I think this does avoid the issue of needing to serialize the
transactions just before submission, but I don't think it actually
gets us anything else.
- We aren't assuming rmw transactions in the backend kv store, so we
still need a way to avoid two concurrent operations trying to allocate
the same extent.
- Such a representation makes it relatively difficult to find free
space (particularly contiguous free space) -- we'd probably need a
secondary structure to make that faster.
- There isn't any reason to think that rocksdb would be any more
efficient about concurrent writers writing to overlapping key spaces,
so we'd want different writers using different allocation regions
anyway.
- I think rocksdb does need to do some work which is proportional to
the number of keys changed, so using small coarse_offsets to avoid
excessive overlapping might be a problem.
- Querying the allocation status could require reading several levels
even if the lowest one has the key since we need to compose all of the
unmerged changes -- this suggests we'd need an in-memory cache with
paging anyway to do allocation efficiently.

I think the above means that whatever representation we choose, we'd
still have to design for parallelism further up the stack with an
allocation group like concept.  It also seems like we'd be stuck with
an explicit paging system for the allocation information above the kv
store anyway.  At that point, it seems like we might as well use an
extent representation for all of its other advantages and skip the
merge operator dependence.
-Sam

On Thu, Mar 10, 2016 at 10:18 AM, Allen Samuels
<Allen.Samuels@xxxxxxxxxxx> wrote:
>> -----Original Message-----
>> From: Sage Weil [mailto:sweil@xxxxxxxxxx]
>> Sent: Thursday, March 10, 2016 8:13 AM
>> To: Allen Samuels <Allen.Samuels@xxxxxxxxxxx>
>> Cc: ceph-devel@xxxxxxxxxxxxxxx
>> Subject: RE: BlueStore Performance issue
>>
>> On Thu, 10 Mar 2016, Allen Samuels wrote:
>> > > > Another important benefit of this is that the WAL code need only
>> > > > kick in for operations that are less than 4K rather than the current 64K.

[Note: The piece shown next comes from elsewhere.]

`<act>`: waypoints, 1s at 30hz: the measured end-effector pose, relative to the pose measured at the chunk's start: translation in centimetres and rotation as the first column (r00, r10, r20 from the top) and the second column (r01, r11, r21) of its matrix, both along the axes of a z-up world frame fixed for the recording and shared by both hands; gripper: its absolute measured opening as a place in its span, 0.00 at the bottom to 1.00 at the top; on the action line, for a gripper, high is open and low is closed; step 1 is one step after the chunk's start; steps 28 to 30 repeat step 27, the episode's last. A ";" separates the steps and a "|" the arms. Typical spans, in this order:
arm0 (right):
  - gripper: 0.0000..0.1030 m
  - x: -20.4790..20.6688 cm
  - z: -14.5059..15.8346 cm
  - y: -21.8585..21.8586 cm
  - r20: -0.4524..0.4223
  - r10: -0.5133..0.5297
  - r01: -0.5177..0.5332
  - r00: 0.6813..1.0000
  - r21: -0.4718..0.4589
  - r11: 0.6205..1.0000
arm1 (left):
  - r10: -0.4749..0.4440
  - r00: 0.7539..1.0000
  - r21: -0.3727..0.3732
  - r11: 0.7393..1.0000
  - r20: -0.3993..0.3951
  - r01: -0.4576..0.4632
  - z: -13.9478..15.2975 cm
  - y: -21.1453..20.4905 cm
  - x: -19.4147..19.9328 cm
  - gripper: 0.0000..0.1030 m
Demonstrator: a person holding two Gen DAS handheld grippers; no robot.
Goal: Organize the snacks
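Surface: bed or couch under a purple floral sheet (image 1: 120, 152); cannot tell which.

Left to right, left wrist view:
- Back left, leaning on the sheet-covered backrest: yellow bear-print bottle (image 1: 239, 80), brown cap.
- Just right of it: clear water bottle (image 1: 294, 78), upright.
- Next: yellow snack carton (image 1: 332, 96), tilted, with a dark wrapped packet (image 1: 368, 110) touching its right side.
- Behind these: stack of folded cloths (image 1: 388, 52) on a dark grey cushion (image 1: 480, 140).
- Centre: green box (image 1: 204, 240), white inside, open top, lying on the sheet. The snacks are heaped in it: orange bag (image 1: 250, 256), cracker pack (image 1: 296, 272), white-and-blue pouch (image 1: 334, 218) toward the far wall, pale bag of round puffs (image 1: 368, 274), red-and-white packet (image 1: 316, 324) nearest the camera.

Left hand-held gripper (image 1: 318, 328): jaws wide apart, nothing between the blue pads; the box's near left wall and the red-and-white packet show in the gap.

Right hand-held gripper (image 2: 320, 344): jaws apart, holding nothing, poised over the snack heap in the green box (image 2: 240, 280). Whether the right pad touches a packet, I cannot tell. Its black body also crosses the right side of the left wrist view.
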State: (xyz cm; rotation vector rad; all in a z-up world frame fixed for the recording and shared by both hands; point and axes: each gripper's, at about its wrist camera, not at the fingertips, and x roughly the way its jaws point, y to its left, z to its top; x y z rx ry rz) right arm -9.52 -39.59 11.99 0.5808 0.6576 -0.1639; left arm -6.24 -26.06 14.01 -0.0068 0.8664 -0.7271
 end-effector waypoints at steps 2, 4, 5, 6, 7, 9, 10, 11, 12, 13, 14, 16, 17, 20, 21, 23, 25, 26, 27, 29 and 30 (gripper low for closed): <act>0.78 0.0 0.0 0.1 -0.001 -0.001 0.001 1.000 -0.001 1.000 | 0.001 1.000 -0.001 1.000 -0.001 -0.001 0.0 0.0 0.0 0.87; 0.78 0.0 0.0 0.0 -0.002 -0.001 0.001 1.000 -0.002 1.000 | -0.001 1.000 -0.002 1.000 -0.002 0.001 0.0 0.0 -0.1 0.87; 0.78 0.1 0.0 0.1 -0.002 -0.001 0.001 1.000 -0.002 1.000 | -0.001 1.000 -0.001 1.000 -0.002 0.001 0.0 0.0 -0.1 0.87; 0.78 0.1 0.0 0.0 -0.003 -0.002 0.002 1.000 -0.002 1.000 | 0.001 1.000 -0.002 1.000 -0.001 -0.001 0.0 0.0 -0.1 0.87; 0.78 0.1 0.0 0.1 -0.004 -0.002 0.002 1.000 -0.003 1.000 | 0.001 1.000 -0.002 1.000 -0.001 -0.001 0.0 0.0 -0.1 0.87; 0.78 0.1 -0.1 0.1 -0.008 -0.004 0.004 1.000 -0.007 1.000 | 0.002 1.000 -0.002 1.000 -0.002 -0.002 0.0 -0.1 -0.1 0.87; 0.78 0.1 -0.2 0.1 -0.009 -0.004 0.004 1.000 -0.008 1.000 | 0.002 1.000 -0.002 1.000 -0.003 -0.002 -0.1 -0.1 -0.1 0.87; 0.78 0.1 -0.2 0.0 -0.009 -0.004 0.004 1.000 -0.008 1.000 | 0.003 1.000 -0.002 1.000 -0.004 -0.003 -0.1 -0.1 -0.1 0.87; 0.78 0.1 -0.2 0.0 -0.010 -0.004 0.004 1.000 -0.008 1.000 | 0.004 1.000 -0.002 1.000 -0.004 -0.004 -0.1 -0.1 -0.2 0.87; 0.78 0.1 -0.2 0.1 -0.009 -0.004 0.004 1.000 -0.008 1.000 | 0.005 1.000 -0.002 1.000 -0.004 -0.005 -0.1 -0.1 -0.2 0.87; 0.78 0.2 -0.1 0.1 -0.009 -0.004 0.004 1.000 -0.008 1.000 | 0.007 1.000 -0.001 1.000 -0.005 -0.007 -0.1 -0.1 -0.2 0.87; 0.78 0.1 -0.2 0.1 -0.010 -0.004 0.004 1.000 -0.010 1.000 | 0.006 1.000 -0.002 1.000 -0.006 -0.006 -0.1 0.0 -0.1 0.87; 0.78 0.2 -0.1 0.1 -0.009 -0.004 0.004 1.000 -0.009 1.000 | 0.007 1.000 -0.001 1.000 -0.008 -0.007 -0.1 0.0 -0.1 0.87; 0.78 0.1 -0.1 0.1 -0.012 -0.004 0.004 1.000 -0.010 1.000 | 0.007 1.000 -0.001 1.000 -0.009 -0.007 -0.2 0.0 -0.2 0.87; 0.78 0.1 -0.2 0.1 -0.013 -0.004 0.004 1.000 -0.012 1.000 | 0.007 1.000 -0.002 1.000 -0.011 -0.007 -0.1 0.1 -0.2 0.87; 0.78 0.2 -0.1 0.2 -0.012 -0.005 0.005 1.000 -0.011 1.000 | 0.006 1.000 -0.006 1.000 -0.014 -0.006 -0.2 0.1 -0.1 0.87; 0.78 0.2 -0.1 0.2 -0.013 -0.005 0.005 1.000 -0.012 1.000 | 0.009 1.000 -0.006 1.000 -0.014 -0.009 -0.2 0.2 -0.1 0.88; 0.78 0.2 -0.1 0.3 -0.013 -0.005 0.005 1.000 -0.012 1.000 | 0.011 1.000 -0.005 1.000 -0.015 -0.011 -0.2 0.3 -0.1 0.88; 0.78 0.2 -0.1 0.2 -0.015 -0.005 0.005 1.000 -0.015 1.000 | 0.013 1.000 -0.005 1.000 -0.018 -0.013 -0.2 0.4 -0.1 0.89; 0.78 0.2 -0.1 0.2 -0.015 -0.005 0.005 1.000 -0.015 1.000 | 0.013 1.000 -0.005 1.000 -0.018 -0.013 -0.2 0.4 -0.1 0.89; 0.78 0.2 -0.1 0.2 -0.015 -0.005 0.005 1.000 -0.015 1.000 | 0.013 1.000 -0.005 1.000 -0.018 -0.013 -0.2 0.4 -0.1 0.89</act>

>> > > > This is a big reduction in write-amplification for these
>> > > > operations which should translate directly into improved
>> > > > throughput, especially for such benchmark critical areas as random 4K
>> writes...
>> > > >
>> > > > While not terribly useful on hybrid or HDD systems, the bitmap
>> > > > based code has MUCH shorter CPU paths than does the current code.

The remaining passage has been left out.